» EXERCISE DIRECTIONS
Starting at the line below that contains "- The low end" and ending at the line that contains "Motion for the", retype each line exactly as it stands, but omit the pictures.
--- START ---
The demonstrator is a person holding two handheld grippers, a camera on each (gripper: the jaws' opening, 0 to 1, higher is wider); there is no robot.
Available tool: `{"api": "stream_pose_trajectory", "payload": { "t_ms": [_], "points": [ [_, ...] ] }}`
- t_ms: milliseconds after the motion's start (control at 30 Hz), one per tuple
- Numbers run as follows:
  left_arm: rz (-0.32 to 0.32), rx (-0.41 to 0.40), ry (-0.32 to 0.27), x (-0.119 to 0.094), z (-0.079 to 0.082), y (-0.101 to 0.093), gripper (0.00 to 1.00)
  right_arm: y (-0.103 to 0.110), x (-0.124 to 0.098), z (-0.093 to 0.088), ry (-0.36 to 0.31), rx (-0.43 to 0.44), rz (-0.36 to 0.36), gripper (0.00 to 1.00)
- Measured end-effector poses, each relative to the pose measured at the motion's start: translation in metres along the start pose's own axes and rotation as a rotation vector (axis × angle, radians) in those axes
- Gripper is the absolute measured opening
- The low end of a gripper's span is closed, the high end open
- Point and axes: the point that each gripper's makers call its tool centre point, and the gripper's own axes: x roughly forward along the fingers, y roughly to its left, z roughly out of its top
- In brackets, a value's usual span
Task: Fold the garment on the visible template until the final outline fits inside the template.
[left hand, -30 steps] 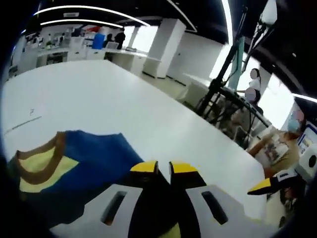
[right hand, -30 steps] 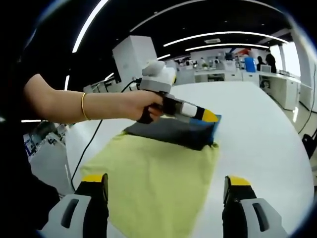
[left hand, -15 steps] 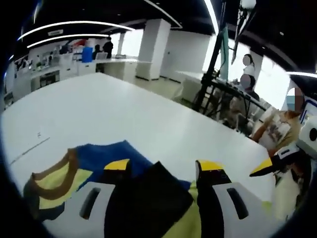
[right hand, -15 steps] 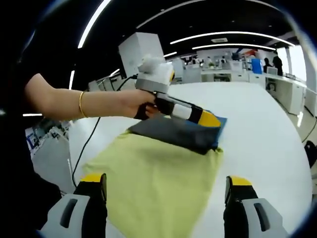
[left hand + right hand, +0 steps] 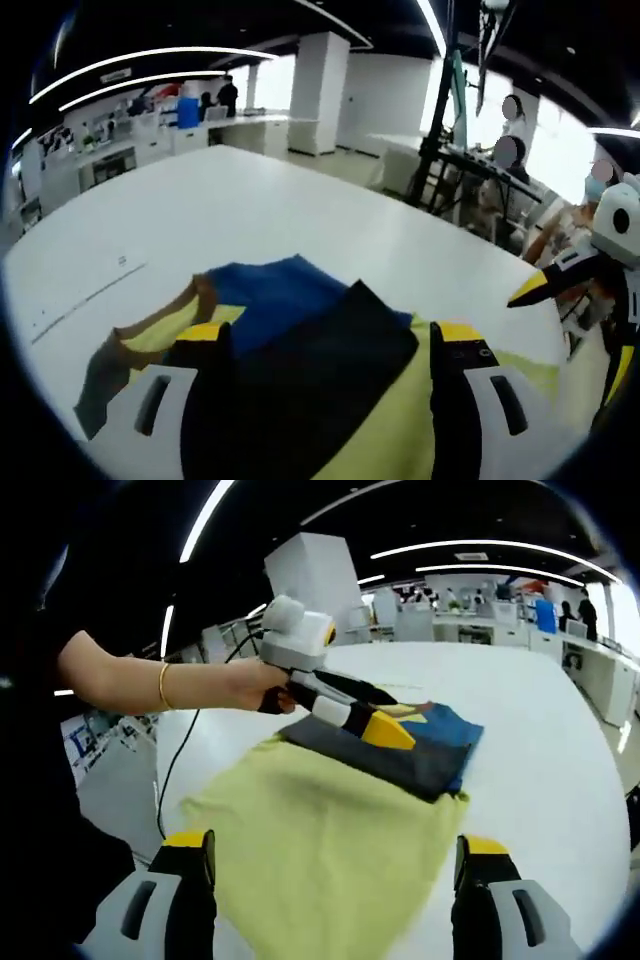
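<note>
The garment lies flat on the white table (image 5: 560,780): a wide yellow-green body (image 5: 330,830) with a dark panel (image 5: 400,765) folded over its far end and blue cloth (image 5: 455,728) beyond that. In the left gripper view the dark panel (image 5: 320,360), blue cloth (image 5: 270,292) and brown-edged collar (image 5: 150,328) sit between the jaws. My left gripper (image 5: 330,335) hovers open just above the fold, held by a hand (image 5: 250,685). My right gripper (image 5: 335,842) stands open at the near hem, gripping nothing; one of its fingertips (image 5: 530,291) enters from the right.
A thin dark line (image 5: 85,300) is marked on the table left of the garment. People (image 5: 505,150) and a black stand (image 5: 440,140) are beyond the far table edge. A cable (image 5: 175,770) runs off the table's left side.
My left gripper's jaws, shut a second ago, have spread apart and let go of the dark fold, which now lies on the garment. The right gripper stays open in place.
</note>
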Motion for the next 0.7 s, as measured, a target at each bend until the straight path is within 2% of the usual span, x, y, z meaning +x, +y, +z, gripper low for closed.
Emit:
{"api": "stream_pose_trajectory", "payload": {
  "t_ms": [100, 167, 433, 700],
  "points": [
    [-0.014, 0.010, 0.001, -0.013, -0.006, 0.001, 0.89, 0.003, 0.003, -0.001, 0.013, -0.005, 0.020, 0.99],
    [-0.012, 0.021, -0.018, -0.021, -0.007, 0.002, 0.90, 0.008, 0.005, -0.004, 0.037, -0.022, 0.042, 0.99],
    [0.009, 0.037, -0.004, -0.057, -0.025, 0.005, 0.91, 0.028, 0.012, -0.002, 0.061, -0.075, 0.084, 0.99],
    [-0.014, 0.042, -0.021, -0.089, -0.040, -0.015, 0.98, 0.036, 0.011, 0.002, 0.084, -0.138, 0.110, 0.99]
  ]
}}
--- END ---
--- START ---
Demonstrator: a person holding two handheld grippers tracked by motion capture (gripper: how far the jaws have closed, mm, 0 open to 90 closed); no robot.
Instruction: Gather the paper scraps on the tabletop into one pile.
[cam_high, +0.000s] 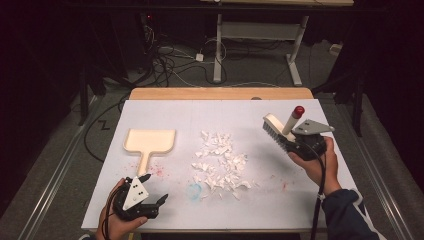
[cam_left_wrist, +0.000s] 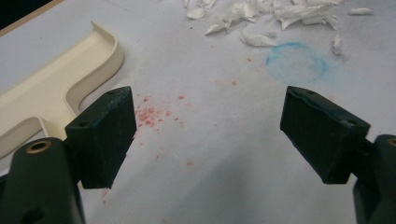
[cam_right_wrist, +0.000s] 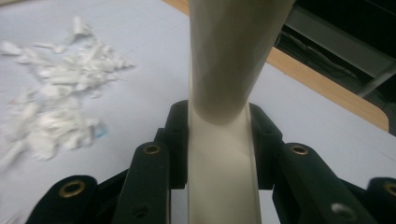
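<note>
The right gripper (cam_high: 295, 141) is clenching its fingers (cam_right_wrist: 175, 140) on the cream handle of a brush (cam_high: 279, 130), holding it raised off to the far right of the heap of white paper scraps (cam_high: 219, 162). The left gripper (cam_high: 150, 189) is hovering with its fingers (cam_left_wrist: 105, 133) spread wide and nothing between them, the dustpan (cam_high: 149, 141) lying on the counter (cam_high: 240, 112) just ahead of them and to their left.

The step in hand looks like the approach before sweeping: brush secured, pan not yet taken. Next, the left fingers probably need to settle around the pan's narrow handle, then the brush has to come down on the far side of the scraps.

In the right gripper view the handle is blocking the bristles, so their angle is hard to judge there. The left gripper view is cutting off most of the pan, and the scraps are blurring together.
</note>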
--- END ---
» EXERCISE OUTPUT
- The low end of a gripper's span is closed, the high end open
- Point and axes: the point that each gripper's makers call its tool centre point, and the gripper's own axes: x roughly forward along the fingers, y roughly to its left, z roughly out of its top
- In brackets, a value's usual span
Task: Fold the garment on the visible template until the final outline fits inside the template.
[left hand, -30 steps] 
[right hand, -30 steps] 
[left hand, -15 steps] 
[right hand, -15 steps] 
[left hand + right hand, +0 steps] 
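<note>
The garment lies flat on the white table (image 5: 560,780): a wide yellow-green body (image 5: 330,830) with a dark panel (image 5: 400,765) folded over its far end and blue cloth (image 5: 455,728) beyond that. In the left gripper view the dark panel (image 5: 320,360), blue cloth (image 5: 270,292) and brown-edged collar (image 5: 150,328) sit between the jaws. My left gripper (image 5: 330,335) hovers open just above the fold, held by a hand (image 5: 250,685). My right gripper (image 5: 335,842) stands open at the near hem, gripping nothing; one of its fingertips (image 5: 530,291) enters from the right.
A thin dark line (image 5: 85,300) is marked on the table left of the garment. People (image 5: 505,150) and a black stand (image 5: 440,140) are beyond the far table edge. A cable (image 5: 175,770) runs off the table's left side.
My left gripper's jaws, shut a second ago, have spread apart and let go of the dark fold, which now lies on the garment. The right gripper stays open in place.
</note>
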Motion for the next 0.7 s, as measured, a target at each bend until the straight path is within 2% of the usual span, x, y, z meaning +x, +y, +z, gripper low for closed.

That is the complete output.